Editor in Chief: Moh. Reza Huwaida Thursday, November 23rd, 2017

Violence against Women Lingers

|

Violence against Women Lingers

A number of individuals suffer from tribal culture which is in conflict with national law. Tribal councils play the role of local government in villages regardless of the Constitution. The local customs that have outweighed religion inflict indescribable sufferings upon some Afghans. Women are particularly left at the mercy of Talibanic mindsets. Violent mentalities hold strong sway in tribal belts and women do not have the right to act or breathe a word against the restrictive culture of their areas.

Throughout the history, Afghan women suffered under patriarchal system and traditional customs. Their rights were violated and their freedoms were curtailed with impunity. Women’ reaction vis-à-vis cultural values ensued death or severe torture. For instance, women’s blood was spilt and their bodies were riddled with guns for transgressing the Taliban’s radical law. Life turned to hell for them since they were treated as mere pariah. There were many stereotypes about them, too. For example, women were considered the element that paved the ground for men’s sin and broke their temptation. Therefore, they were supposed to wear burqa (a head-to-toe covering Afghan women were forced to put on during the Taliban’s regime).

Despite the downfall of the Taliban’s regime and establishment of democratic administration, the sufferings of Afghan women did not end. The Taliban have reportedly killed three women and a child in Sare-pul province last week. Similarly, they killed two persons in desert court on Sunday for allegedly having illegal relations. The Taliban have stoned, killed and tortured people in desert courts in recent years. In addition, the self-proclaimed Islamic State of Iraq and the Levant (ISIL) also tortured Afghan individuals in the worst possible way for one reason or another.
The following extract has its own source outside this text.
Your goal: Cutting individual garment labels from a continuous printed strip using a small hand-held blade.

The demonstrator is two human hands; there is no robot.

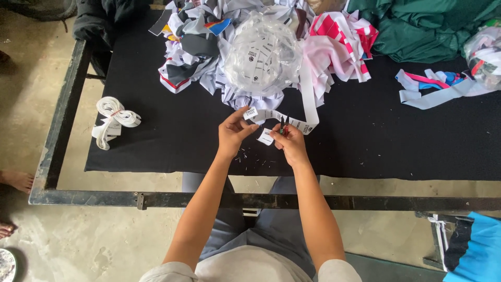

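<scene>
White label strip (292,121), clear bag (263,55)

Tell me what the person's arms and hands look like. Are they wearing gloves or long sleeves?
No gloves and no long sleeves. The left hand and the right hand are bare, and both forearms are bare too. Short, pale sleeves show only near the shoulders. No rings, watch or bracelets can be seen.

Soft, even daylight fills the scene, brighter on the pale floor (104,245) at the near left and casting only faint shadows. The black cloth (376,141) soaks up light and shows little detail, while the clear plastic bag (263,55) at the far middle throws back white glare. Focus is fairly sharp in the middle; the edges bend slightly.
</scene>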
Some local mullahs and illegal armed groups resorted to the same action in tribal areas.

The fundamental ideology of the Taliban and ISIL groups, mainly regarding women, is beyond doubt. They seek to impose their warped minds on people with the barrel of gun and radicalize tribal residents. Those who live in the Taliban-dominated areas bear the brunt of their ideology.

Afghanistan’s Constitutions states, “The accused shall be innocent until proven guilty by the order of an authoritative court.” It adds in article 27, “No one shall be pursued, arrested, or detained without due process of law.” However, men and women are killed in cold blood in desert courts without legal process. The militant fighters are widely involved in such issues. The Taliban still consider the current administration “a puppet government” and do not pay significance to Afghanistan’s law.
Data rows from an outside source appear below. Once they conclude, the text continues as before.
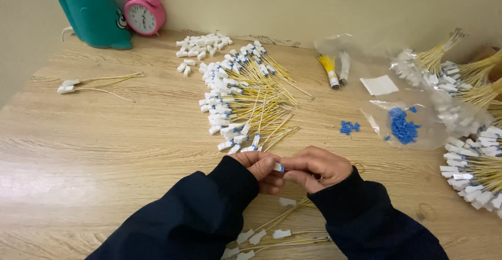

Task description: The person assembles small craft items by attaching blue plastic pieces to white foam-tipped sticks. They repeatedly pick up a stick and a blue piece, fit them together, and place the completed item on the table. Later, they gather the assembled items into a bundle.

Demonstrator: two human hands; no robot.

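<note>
Pinching a small white connector [278, 167] between closed fingertips, the left hand [260, 170] and right hand [316, 168] meet above the wooden table [104, 145], just below a pile of yellow cables [243, 100].

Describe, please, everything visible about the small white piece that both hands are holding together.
The small white piece looks like a plastic connector with a blue mark at its tip. It is pinched between the fingers of the left hand and the right hand, just above the wooden table. Most of it is hidden by the fingers; its full shape cannot be told.
</note>
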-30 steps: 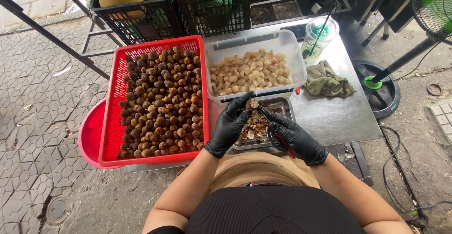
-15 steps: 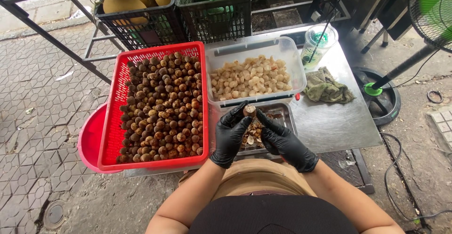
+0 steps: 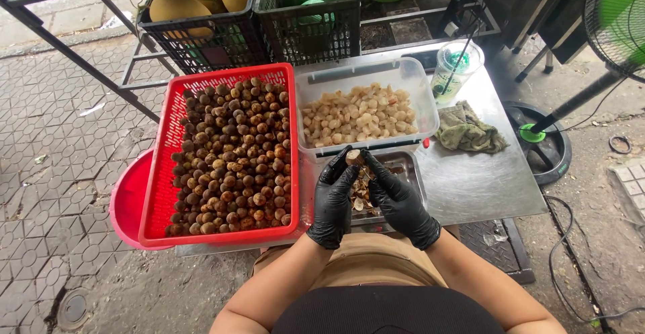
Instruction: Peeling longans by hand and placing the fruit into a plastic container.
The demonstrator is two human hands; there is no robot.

There are many social, cultural and political barriers before Afghan women. The residents of the tribal belts restrict the rights and liberty of women and reduce their role within the four walls which are contrary to national laws and religious tenets. In other words, the local residents, who nurture tribal traditions, also play highly negative role regarding women’s rights.

Despite democratic administration and immaculate Constitution, the graph of violence against women is on rise. The tragic stories of killing and torturing women, not only by militant outfits but also by their family members, make frequent headlines in national and international newspapers. In fact, women are bleeding as a result of militancy and traditional customs, including parochial mindset. Besides being killed in suicide bombings and terrorist attacks, Afghan women lose their lives in desert courts which are carried out by the same groups. Secondly, domestic violence, too, prevail across the country. This week, a man killed his wife in Helmand province – this is rife in Afghanistan.
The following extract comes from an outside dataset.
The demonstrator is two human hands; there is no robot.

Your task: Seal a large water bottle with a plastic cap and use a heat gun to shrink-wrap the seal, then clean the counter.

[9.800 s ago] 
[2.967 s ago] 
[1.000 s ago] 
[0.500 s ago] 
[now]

Women’s voice in support of their rights fall on deaf ears. There are challenges in government’s apparatus since law is not enforced properly. Years ago, a woman who intended to seek justice in the court was called “prostitute” by a policeman. Moreover, reports said that a number of women that lived behind the bar were simply victims of violence rather than being criminal. On the other hand, some citizens wait in prisons for months and perhaps for years without knowing the reason behind this. To put it succinctly, the law is violated not only by simple individuals or militant groups but also by the officials.

Under-aged marriage is one of the serious issues in Afghanistan and it is considered violence. According to the United Nations, more than 46 per cent of Afghan girls get married under the age of 18, this is not contrary to Afghanistan’s civil law, and more than 15 per cent under the age of 15. Afghanistan’s First Lady Laura Ghani called the early marriage a tragic issue. To prevent from the early marriage, Afghan government has constituted a national working program. This program aims to spread awareness and empower young women.

Two reasons are said to pave the ground for early marriage: poverty and militancy. Indeed, some families force their daughters to marry so that they could mitigate their financial problems. Secondly, insurgency and political turbulence make some families believe that it is hard for them to protect their young daughters against the prevailing ills.

The government must tackle such issues without delay and should have constituted many programs for eradicating violence and empowering women years earlier. Moreover, the clergy and Ulema Council should enlighten the rights and dignity of women based on the true spirit of Islam and the negative aspect of violence.